From the records below, find each line with the string "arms" and copy it.

---- EXTRACTED MATERIAL

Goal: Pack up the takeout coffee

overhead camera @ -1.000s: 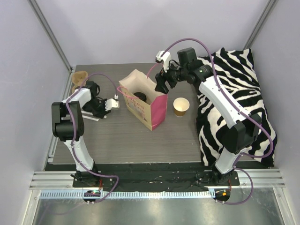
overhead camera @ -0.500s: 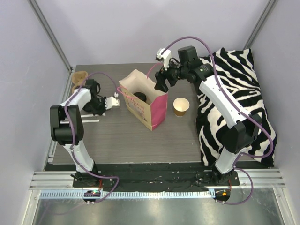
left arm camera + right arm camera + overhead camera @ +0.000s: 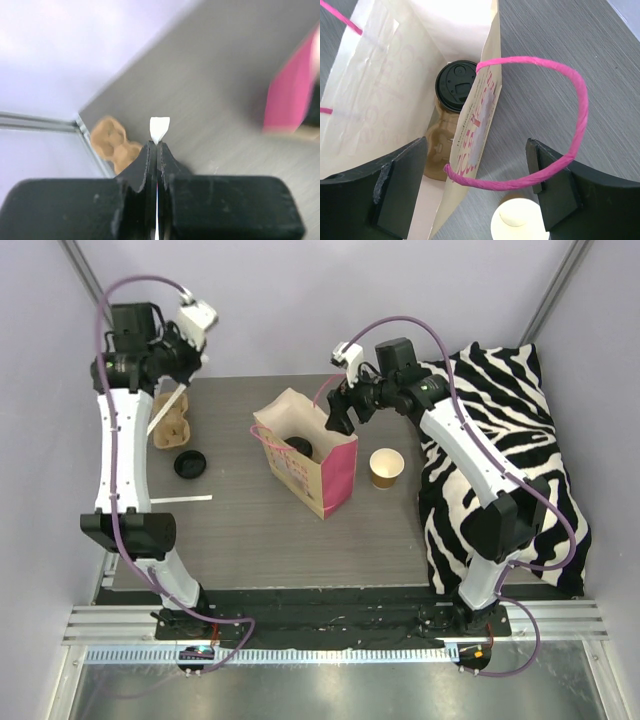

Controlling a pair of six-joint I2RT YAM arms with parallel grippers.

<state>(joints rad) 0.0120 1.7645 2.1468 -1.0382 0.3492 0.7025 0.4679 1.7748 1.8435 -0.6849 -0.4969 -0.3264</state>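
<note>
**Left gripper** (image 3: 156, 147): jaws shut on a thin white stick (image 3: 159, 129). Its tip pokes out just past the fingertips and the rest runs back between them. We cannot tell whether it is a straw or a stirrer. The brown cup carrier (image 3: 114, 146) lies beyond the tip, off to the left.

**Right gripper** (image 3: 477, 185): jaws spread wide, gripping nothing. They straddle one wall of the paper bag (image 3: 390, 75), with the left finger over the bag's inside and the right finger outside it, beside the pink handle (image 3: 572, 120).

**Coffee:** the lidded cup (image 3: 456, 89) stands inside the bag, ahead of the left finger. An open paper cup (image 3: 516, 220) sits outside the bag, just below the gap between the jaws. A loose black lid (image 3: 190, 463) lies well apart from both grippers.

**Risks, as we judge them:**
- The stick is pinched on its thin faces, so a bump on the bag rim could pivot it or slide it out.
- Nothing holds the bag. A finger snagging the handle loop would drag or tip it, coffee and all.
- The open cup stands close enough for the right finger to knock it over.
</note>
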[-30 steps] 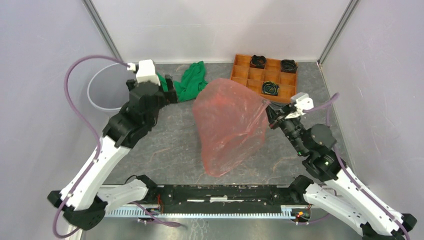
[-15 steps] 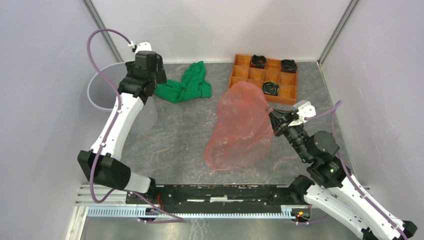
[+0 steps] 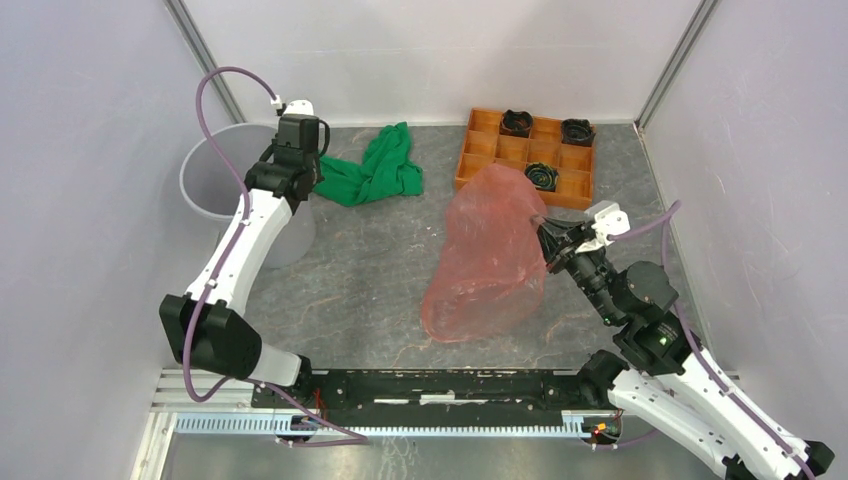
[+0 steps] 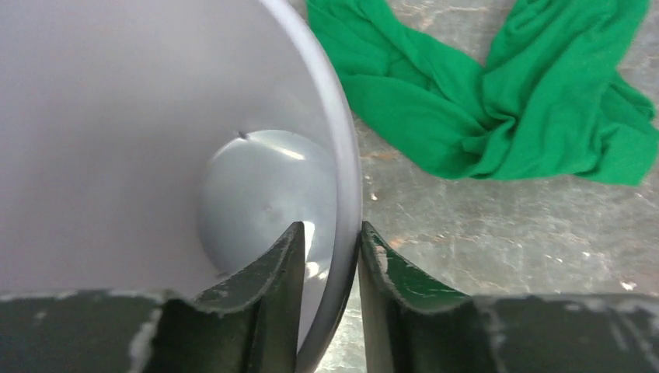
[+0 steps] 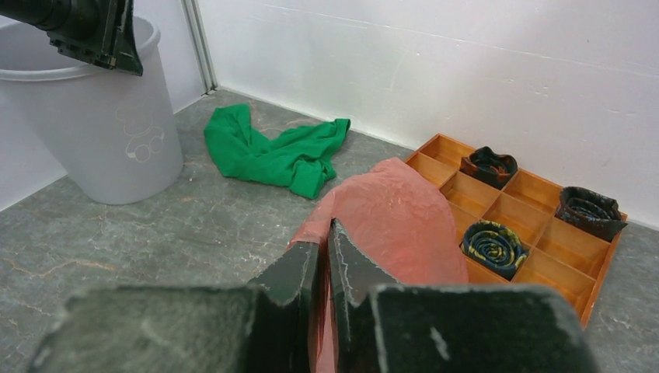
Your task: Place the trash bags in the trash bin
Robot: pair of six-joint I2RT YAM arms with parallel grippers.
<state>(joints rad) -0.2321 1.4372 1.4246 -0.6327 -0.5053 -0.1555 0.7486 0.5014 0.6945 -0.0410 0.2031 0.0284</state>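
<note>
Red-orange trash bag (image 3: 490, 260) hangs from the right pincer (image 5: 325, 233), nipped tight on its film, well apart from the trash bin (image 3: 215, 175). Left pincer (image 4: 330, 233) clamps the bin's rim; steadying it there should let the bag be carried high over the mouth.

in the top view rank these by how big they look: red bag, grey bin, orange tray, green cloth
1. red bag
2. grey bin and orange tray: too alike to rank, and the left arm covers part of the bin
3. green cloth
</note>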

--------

FINAL ANSWER —
Controlling a pair of six-joint I2RT YAM arms with parallel grippers.
Robot: pair of six-joint I2RT YAM arms with parallel grippers.

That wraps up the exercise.